Conceptual Misconceptions

✗ Floyd-Warshall works only for non-negative weights.

✓ Floyd-Warshall handles negative edges. It fails ONLY for negative CYCLES (undefined shortest paths). Check dist[i][i] < 0 to detect negative cycles.

✗ The order of the three loops can be interchanged.

✓ The OUTER loop must be k (intermediates). The inner i,j loops can be interchanged. Swapping k with i or j gives wrong answers because dist[i][k] must be the k-1 value when updating dist[i][j] via k.

✗ Floyd-Warshall requires O(V^3) space.

✓ Space is O(V^2) for the distance matrix. The V iterations of k reuse the same matrix. No 3D array needed.

Implementation Errors

✗ Initializing non-existent edges to 0 instead of INF.

✓ Non-existent edges must be INF (infinity). Setting to 0 incorrectly implies a zero-cost path between unconnected vertices.

✗ Checking dist[i][i] for negative cycles DURING the algorithm.

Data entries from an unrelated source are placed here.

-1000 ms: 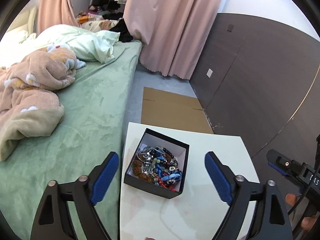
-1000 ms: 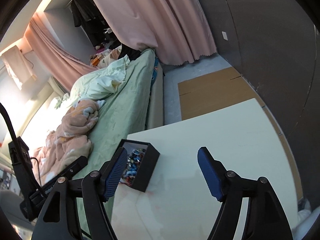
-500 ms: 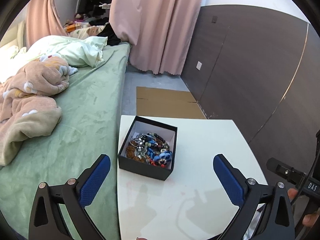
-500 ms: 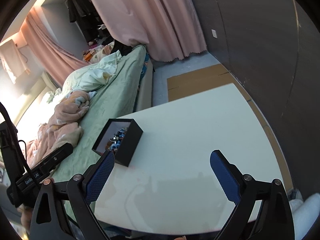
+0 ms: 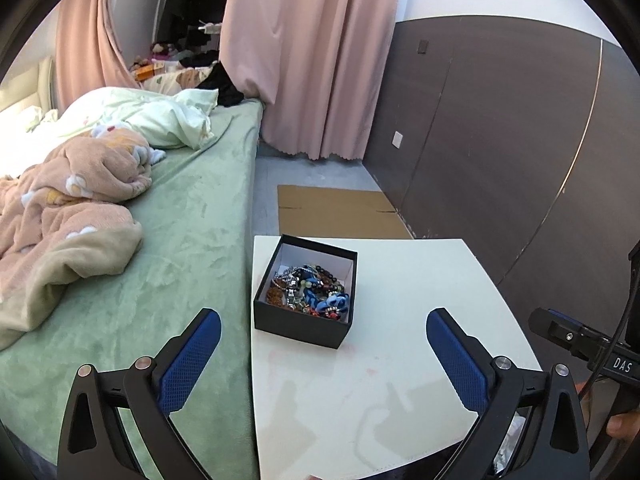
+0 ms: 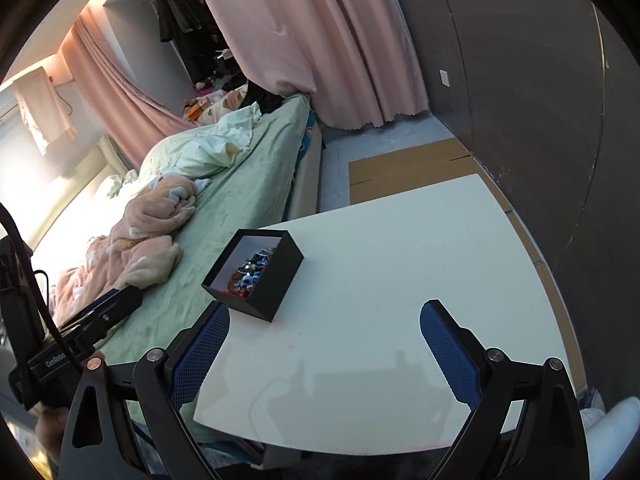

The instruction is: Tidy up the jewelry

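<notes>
A small black box with a white lining stands near the left edge of a white table. It holds a tangle of beaded jewelry in blue, brown, green and silver. My left gripper is open and empty, held back from the box near the table's front. In the right wrist view the box sits at the table's left side, and my right gripper is open and empty, to the right of the box and nearer the front edge.
A bed with a green sheet and a crumpled pink blanket lies against the table's left edge. Flat cardboard lies on the floor beyond the table. A dark wall panel and pink curtains stand behind.
Both grippers have drawn back and up from the box, and their jaws have opened wider. The box now looks smaller and farther away.
</notes>
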### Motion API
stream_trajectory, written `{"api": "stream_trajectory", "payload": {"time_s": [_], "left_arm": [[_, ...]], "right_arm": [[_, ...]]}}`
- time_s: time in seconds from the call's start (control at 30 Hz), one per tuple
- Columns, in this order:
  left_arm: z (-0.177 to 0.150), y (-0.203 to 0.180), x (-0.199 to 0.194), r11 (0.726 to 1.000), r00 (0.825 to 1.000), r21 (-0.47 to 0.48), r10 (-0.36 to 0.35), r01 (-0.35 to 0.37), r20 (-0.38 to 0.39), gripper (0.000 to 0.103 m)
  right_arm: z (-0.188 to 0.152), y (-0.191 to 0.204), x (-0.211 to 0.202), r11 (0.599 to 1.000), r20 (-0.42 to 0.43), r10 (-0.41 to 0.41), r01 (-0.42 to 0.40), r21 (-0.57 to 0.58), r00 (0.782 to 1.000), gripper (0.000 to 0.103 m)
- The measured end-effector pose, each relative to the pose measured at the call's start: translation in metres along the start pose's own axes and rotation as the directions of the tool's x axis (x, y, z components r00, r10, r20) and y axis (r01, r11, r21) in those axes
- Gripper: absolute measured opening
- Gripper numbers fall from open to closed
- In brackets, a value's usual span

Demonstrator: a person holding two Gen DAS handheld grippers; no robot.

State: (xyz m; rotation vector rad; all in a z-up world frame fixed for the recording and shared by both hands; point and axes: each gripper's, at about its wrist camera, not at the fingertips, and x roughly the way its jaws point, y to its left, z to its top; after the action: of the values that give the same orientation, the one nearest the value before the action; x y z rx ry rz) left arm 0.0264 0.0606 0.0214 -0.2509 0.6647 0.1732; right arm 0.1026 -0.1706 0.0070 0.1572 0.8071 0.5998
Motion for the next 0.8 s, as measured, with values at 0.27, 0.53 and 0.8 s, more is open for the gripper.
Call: {"api": "stream_trajectory", "payload": {"time_s": [0.27, 0.53, 0.8], "left_arm": [[-0.002, -0.0048, -0.0036, 1.0, 1.0, 0.026, 0.01, -0.011, 0.025, 0.103], [-0.0038, -0.001, -0.0047, 1.0, 0.999, 0.015, 0.024, -0.025, 0.031, 0.103], [-0.0065, -0.0039, -0.0076, 0.998, 0.997, 0.031, 0.048, -0.05, 0.059, 0.103]], "right_arm": [[-0.0016, 0.002, 0.0003, 1.0, 0.003, -0.009, 0.009, -0.013, 1.0, 0.097], [-0.004, 0.002, -0.0013, 1.0, -0.003, -0.016, 0.016, -0.017, 1.0, 0.097], [-0.0054, -0.0002, -0.002, 0.999, -0.008, -0.028, 0.028, -0.018, 1.0, 0.097]]}}
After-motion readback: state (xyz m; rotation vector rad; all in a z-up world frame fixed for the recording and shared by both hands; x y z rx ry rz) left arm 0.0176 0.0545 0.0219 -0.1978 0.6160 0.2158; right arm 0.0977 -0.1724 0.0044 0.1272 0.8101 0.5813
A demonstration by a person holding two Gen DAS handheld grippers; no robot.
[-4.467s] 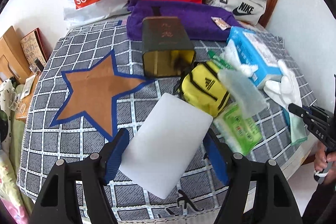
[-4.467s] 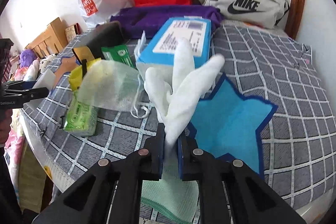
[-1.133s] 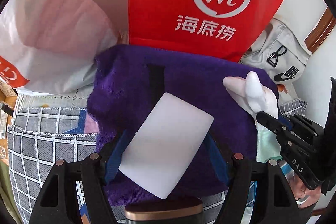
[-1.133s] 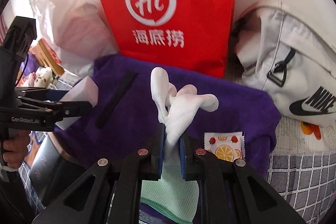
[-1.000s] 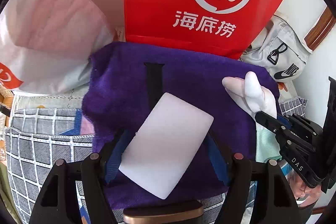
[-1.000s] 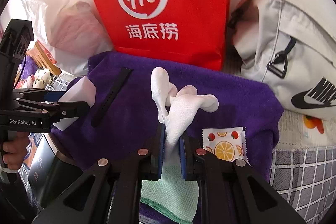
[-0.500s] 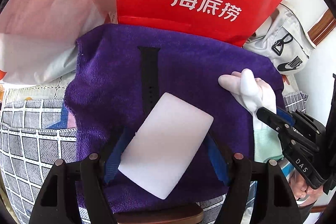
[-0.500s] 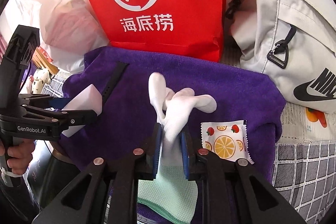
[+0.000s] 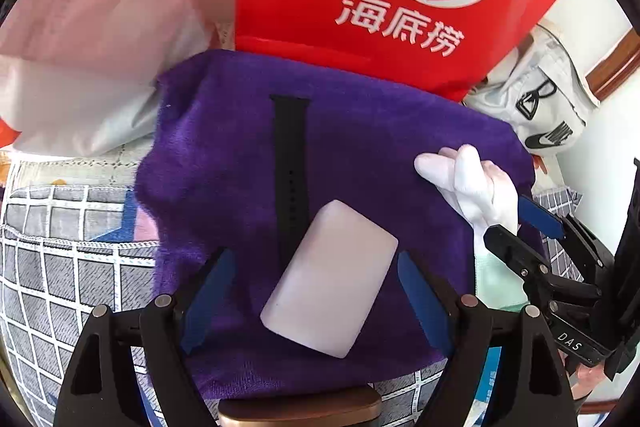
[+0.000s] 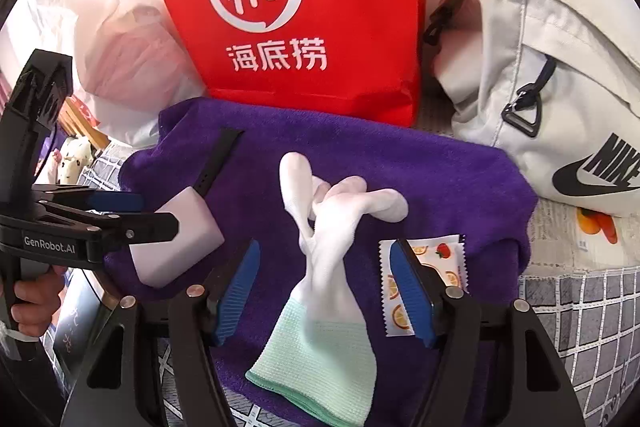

✓ Check for negative cycles AFTER all V iterations complete. Checking during may miss cycles that form through later intermediate vertices.

✗ Using INT_MAX for infinity and adding to it (overflow).

✓ dist[i][k] + dist[k][j] overflows if either is INT_MAX. Use a large sentinel like 1e9 or 1e18 that does not overflow when added.